> **TASK OBJECTIVE**
Lines holding the word "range" are the ones to copy from the data below.

═══ INFORMATION SUPPLIED

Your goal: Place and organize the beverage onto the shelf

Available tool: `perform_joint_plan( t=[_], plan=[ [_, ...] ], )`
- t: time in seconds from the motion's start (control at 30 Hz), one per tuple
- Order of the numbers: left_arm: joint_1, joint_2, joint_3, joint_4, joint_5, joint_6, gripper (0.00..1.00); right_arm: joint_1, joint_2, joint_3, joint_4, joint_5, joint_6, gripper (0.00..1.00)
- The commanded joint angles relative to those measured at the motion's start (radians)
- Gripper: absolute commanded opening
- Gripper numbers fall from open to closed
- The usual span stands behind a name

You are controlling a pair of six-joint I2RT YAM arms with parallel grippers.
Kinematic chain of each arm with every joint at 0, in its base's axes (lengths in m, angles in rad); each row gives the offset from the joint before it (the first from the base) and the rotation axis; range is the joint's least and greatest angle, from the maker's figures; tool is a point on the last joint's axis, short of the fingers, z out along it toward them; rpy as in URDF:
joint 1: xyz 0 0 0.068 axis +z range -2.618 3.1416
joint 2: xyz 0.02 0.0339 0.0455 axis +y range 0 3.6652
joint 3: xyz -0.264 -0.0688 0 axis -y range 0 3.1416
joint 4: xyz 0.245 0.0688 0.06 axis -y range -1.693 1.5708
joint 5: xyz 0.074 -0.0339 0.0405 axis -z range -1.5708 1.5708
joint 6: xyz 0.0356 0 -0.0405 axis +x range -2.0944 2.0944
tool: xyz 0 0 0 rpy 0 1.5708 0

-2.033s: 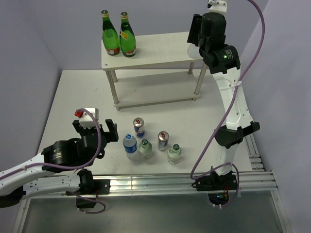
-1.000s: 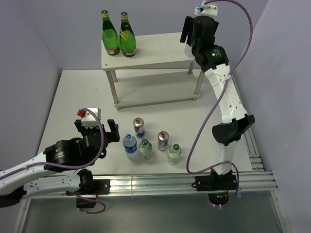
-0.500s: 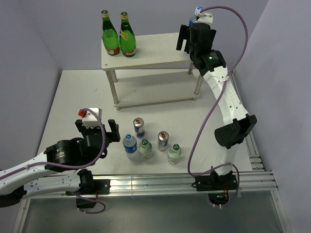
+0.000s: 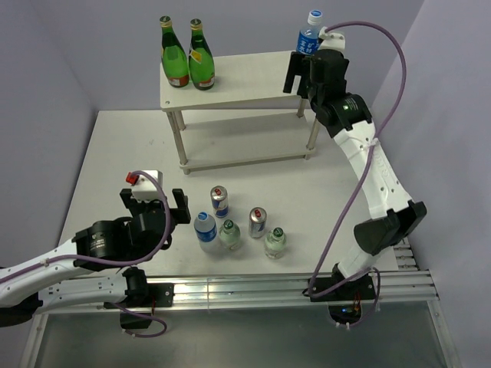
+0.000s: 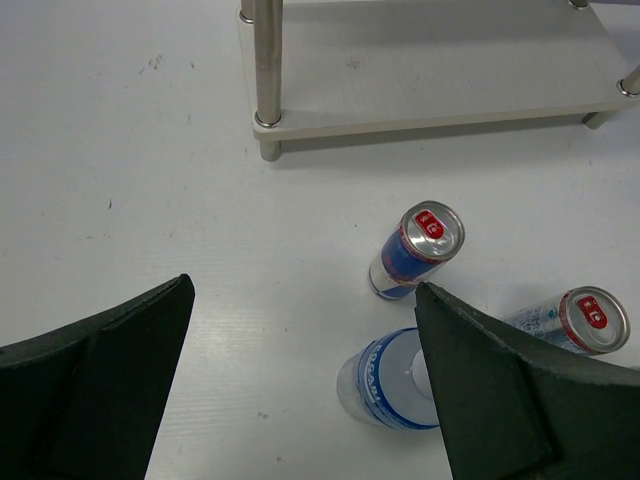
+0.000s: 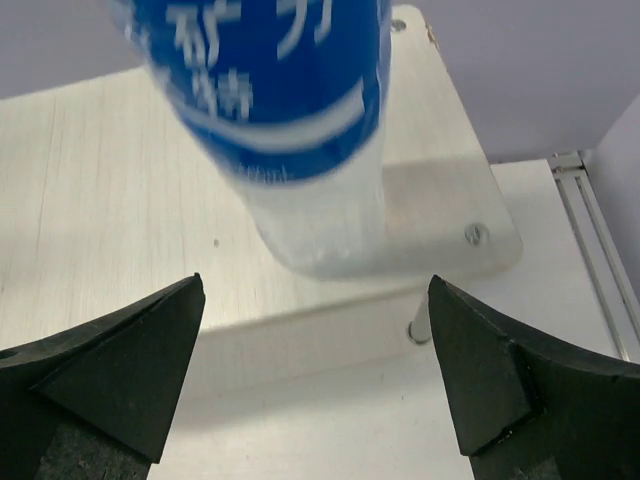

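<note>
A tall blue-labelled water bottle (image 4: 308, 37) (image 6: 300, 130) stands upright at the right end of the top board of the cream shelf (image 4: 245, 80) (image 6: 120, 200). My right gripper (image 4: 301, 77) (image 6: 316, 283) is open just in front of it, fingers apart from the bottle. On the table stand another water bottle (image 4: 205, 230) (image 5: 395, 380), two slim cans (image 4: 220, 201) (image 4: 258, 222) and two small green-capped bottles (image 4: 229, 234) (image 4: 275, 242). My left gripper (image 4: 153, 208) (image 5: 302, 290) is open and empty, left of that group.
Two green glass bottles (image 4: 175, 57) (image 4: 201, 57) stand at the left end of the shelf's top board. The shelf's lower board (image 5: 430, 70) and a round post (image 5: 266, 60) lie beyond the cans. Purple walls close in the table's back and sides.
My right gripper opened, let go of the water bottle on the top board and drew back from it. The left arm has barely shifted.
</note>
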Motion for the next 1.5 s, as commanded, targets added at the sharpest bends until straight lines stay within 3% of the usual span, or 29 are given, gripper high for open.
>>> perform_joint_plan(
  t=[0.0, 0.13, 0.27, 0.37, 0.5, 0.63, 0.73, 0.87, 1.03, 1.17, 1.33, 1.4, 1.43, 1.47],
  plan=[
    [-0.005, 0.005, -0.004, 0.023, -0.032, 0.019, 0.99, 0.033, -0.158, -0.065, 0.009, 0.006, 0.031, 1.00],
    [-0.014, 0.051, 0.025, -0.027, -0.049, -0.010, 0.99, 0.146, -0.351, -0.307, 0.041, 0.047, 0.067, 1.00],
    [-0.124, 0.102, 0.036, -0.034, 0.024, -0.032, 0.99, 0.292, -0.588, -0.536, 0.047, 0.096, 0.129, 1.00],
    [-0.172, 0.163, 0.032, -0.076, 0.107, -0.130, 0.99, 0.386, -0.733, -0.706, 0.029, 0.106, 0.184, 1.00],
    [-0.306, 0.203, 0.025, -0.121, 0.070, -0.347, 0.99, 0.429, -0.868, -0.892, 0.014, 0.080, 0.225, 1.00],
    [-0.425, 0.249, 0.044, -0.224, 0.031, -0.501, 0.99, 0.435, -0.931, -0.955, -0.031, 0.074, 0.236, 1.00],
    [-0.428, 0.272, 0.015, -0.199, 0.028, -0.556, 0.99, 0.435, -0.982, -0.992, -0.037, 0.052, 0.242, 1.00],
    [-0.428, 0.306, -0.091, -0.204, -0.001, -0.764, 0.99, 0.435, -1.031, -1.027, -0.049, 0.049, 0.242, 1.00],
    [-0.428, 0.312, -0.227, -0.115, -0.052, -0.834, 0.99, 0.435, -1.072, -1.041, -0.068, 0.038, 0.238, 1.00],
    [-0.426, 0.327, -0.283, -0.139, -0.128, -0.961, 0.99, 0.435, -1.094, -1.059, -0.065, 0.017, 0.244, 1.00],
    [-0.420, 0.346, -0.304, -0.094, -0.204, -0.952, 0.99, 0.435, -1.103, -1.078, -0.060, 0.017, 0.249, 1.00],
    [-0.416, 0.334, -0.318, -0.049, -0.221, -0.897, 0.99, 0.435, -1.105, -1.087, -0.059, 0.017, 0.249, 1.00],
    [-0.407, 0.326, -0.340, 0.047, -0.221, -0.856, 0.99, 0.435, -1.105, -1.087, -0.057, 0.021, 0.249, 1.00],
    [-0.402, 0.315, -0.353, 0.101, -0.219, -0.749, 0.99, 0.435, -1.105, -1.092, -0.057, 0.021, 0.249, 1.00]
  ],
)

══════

> **WRITTEN ANSWER**
Kinematic chain of each arm with every joint at 0, in its base's axes (lengths in m, angles in rad); each row gives the offset from the joint before it (the first from the base) and the rotation axis; range is the joint's least and greatest angle, from the maker's figures; tool is a point on the last joint's axis, short of the fingers, z out along it toward them; rpy as in URDF:
joint 1: xyz 0 0 0.068 axis +z range -2.618 3.1416
joint 2: xyz 0.02 0.0339 0.0455 axis +y range 0 3.6652
joint 3: xyz -0.264 -0.0688 0 axis -y range 0 3.1416
joint 4: xyz 0.245 0.0688 0.06 axis -y range -1.693 1.5708
joint 5: xyz 0.074 -0.0339 0.0405 axis -z range -1.5708 1.5708
joint 6: xyz 0.0356 0 -0.0405 axis +x range -2.0944 2.0944

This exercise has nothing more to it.